Raden Sadewa sebenarnya tidak
ada urusan dengan Prabu Boma. Namun, tingkah laku keponakannya itu sudah melebihi
batas kesabaran. Maka, ia pun keluar melayani tantangan Prabu Boma.
Setelah Raden Sadewa keluar,
Prabu Kresna menegur Prabu Boma. Sejak tadi ia diam bukan karena merestui
perbuatan putranya itu, tetapi karena tidak ingin membuat malu Prabu Boma di hadapan
Raden Sadewa. Prabu Kresna menyuruh Prabu Boma meminta maaf kepada Raden Sadewa atas sikap kasarnya tadi. Namun, Prabu Boma menolak dan ia pun keluar istana
untuk menghadapi pamannya tersebut.
Prabu Kresna merasa prihatin,
namun membiarkan Prabu Boma biarlah mendapatkan pengalaman terlebih dulu. Ia
lalu memerintahkan Arya Setyaki untuk berjaga-jaga, jangan sampai ada pihak
yang terluka atau bahkan terbunuh. Setelah dirasa cukup, Prabu Kresna membubarkan
pertemuan dan mempersilakan Batara Ekawarna masuk meninjau istana.
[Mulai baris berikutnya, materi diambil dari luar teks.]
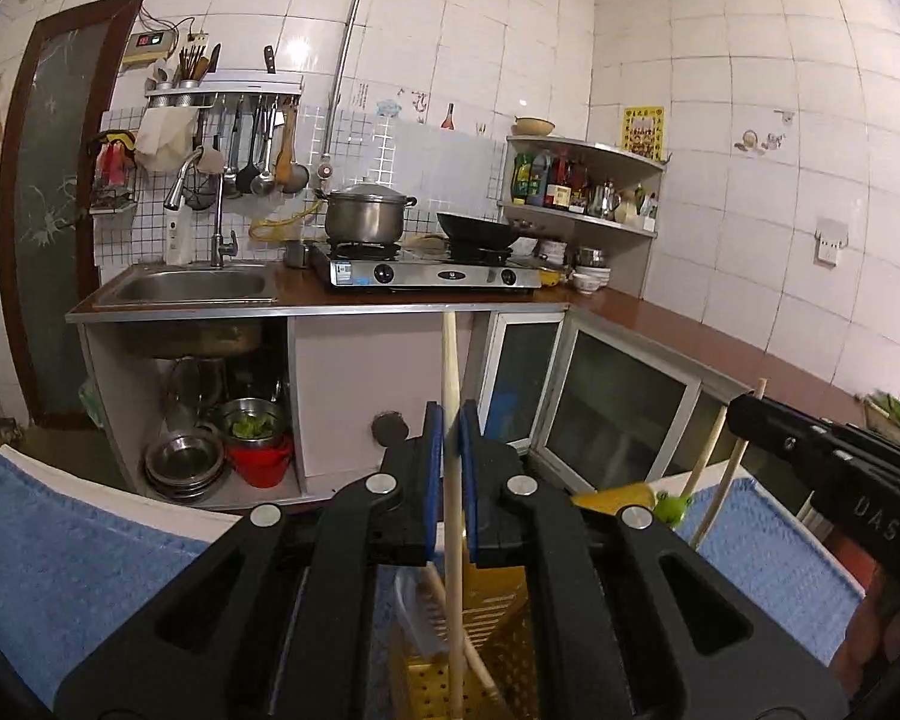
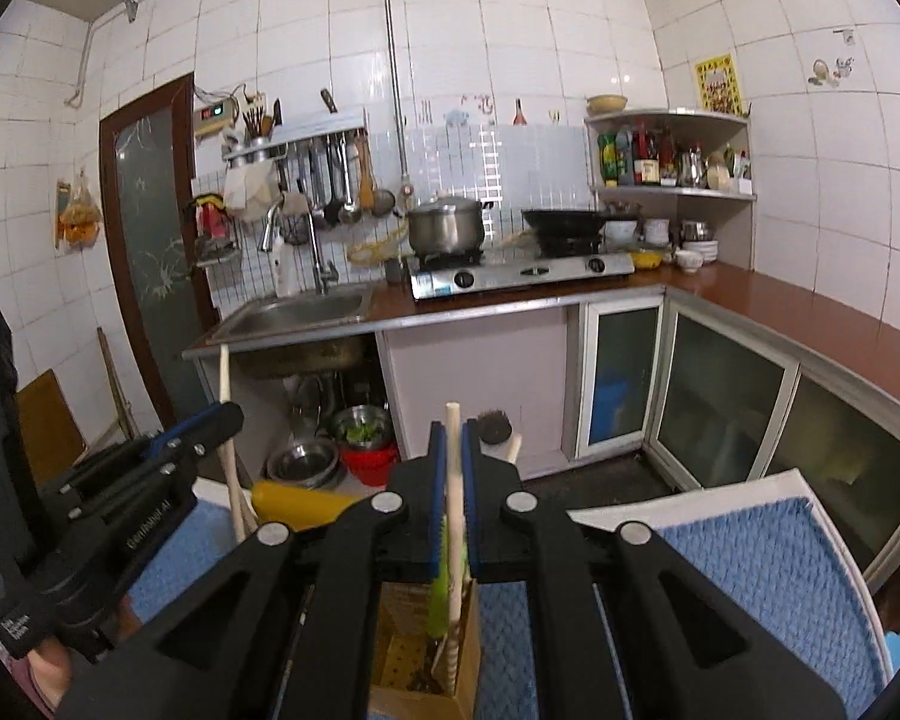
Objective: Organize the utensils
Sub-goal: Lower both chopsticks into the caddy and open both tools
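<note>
At the left edge of the left wrist view a blue mat (image 1: 60, 552) covers the white table (image 1: 168, 501), and beyond it stands a kitchen counter (image 1: 306, 299) with a steel sink (image 1: 192, 286), a lidded pot (image 1: 366, 213) and a black wok (image 1: 480, 231) on a gas stove (image 1: 432, 273). In the middle, the left gripper (image 1: 452, 468) has its blue-padded jaws drawn narrow on a pale wooden stick (image 1: 450, 372), which stands nearly upright; its lower end runs down into a yellow perforated holder (image 1: 498, 618) on the mat, beside a white brush (image 1: 423, 606) and another wooden handle. To the right, two more sticks (image 1: 711, 468) lean near a small green frog-like figure (image 1: 672, 505), and the other black tool enters from the right edge. In the right wrist view, the left tool shows at the left with its stick rising in front of the sink cabinet. In the centre, the right gripper (image 2: 455, 468) is pinched narrow on a second wooden stick (image 2: 453, 444), whose lower end reaches into a brown box holder (image 2: 432, 654) next to a green handle (image 2: 441, 588). A round brush (image 2: 495, 426) pokes up just right of the jaws.
</note>
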`<state>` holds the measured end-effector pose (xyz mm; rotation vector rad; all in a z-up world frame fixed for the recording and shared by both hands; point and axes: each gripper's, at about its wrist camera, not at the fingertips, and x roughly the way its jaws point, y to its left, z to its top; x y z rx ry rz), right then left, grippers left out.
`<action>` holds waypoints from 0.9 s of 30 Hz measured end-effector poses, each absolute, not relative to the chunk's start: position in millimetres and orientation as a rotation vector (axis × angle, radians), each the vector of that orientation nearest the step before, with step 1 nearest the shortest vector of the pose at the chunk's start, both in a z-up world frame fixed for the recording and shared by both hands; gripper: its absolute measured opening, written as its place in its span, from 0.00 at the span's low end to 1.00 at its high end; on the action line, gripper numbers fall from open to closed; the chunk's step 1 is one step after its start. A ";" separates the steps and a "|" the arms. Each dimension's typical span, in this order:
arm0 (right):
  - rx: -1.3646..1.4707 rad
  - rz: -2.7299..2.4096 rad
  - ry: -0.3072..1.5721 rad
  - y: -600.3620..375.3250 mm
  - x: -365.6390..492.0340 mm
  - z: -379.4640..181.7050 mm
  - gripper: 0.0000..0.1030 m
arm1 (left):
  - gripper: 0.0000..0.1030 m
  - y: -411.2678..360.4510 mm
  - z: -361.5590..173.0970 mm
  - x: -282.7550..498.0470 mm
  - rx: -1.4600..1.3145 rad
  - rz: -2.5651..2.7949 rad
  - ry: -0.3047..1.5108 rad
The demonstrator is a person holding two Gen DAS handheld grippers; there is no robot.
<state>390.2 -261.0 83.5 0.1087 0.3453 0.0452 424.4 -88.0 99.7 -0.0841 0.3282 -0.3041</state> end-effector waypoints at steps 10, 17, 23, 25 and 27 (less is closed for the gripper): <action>0.094 0.052 0.368 -255.9 385.3 61.8 0.06 | 0.05 -87.7 75.8 419.6 -0.061 -0.302 0.399; 0.095 0.054 0.373 -259.9 378.4 66.9 0.07 | 0.19 -77.0 88.1 405.0 -0.065 -0.300 0.414; 0.107 0.020 0.353 -269.8 354.9 83.0 0.44 | 0.42 -59.6 109.7 374.4 -0.083 -0.283 0.423; 0.094 -0.008 0.371 -272.2 344.3 84.6 0.47 | 0.62 -50.1 115.6 360.6 -0.086 -0.266 0.437; 0.076 -0.045 0.406 -272.8 333.6 82.1 0.53 | 0.76 -42.4 118.1 346.3 -0.074 -0.248 0.449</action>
PRABU BOMA MENGHADAPI RADEN ANTAREJA
Raden Sadewa yang keluar dari
istana Dwarawati disambut keponakan yang menyertainya, yaitu Raden Antareja. Putra
sulung Arya Wrekodara itu bertanya bagaimana jawaban Prabu Kresna, apakah
bersedia diajak serta ke Kerajaan Amarta. Raden Sadewa menjawab, hari ini sikap
Prabu Kresna mencurigakan, hanya diam saja tidak mau menjawab. Justru Prabu
Boma yang mewakili ayahnya itu menjawab tidak bisa memenuhi undangan Kerajaan
Amarta. Raden Sadewa menduga Prabu Kresna sudah berada dalam pengaruh putranya
itu, dan juga pengaruh Batara Ekawarna, mertuanya.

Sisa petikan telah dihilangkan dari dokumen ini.